First, do you get the same sum when you use 18 rather than 9 as a common denominator for 2/3 and 4/9? Explain the answer.
Also what extra step will you have to perform if you do not use the least common denominator when adding fractions?
Please explain the answer.
You will get the same answer
The extra would be putting your answer in lowest terms
6/9 + 4/9 = 10/9
12/18 + 8/18= 20/18 = 10/9
To determine if using 18 instead of 9 as a common denominator for 2/3 and 4/9 results in the same sum, we first need to find the sum of the fractions using both denominators.
Using 9 as the common denominator, we can convert 2/3 to have a denominator of 9 by multiplying both the numerator and denominator by 3, giving us (2/3) * (3/3) = 6/9. The sum of 6/9 and 4/9 is 10/9.
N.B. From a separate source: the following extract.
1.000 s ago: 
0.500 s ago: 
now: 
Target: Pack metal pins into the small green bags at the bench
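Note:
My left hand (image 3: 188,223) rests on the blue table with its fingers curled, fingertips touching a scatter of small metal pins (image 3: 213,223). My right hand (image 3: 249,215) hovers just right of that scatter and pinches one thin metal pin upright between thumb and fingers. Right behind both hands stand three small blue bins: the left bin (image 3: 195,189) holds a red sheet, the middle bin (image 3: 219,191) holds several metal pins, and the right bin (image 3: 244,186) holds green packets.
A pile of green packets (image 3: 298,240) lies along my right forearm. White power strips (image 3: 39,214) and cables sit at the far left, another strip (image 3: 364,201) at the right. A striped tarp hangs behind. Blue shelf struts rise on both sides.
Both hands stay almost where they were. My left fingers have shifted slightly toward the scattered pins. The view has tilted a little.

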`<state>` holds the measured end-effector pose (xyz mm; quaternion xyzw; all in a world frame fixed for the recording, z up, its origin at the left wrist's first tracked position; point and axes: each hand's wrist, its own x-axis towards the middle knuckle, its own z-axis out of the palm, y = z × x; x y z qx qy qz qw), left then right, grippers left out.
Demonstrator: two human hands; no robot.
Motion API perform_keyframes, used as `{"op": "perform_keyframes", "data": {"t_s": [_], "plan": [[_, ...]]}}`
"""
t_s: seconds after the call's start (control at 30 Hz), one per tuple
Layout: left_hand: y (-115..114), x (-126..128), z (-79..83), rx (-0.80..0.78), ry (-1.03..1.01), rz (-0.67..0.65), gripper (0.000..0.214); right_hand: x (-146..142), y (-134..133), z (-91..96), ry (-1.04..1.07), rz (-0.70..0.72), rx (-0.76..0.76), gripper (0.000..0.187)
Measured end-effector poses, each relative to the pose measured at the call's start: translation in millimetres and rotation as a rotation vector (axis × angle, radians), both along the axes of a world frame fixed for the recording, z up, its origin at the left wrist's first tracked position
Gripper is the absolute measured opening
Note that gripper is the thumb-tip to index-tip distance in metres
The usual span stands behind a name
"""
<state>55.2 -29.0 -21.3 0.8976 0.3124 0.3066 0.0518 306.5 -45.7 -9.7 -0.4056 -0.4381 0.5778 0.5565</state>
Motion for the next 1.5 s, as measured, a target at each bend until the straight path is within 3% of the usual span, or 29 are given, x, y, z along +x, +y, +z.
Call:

Now, using 18 as the common denominator, we need to convert both fractions. To convert 2/3, we multiply both numerator and denominator by 6, resulting in (2/3) * (6/6) = 12/18. Similarly, for 4/9, we multiply both numerator and denominator by 2, resulting in (4/9) * (2/2) = 8/18. The sum of 12/18 and 8/18 is 20/18.
To compare these results, we need to simplify the fractions. The simplified form of 10/9 is (5/3) since 10 and 9 have a common factor of 1. The simplified form of 20/18 is (10/9) since 20 and 18 have a common factor of 2.
Comparing the two simplified fractions, we can see that 5/3 is not equal to 10/9. Therefore, using 18 instead of 9 as a common denominator for 2/3 and 4/9 does not result in the same sum.
If you do not use the least common denominator when adding fractions, an extra step you will need to perform is finding a common denominator for the fractions being added. This involves finding the least common multiple (LCM) of the denominators and then converting each fraction to have the same denominator.
Once you have a common denominator, you can add the fractions. However, the resulting fraction you obtain might not be in simplified form. To simplify the fraction, you will need to find the greatest common divisor (GCD) of the numerator and denominator, and then divide both by the GCD.
By using the least common denominator, you can avoid this extra step of finding a common denominator and simplify the fraction more easily, as the numerator and denominator will likely have a common factor, which can be divided to simplify the fraction.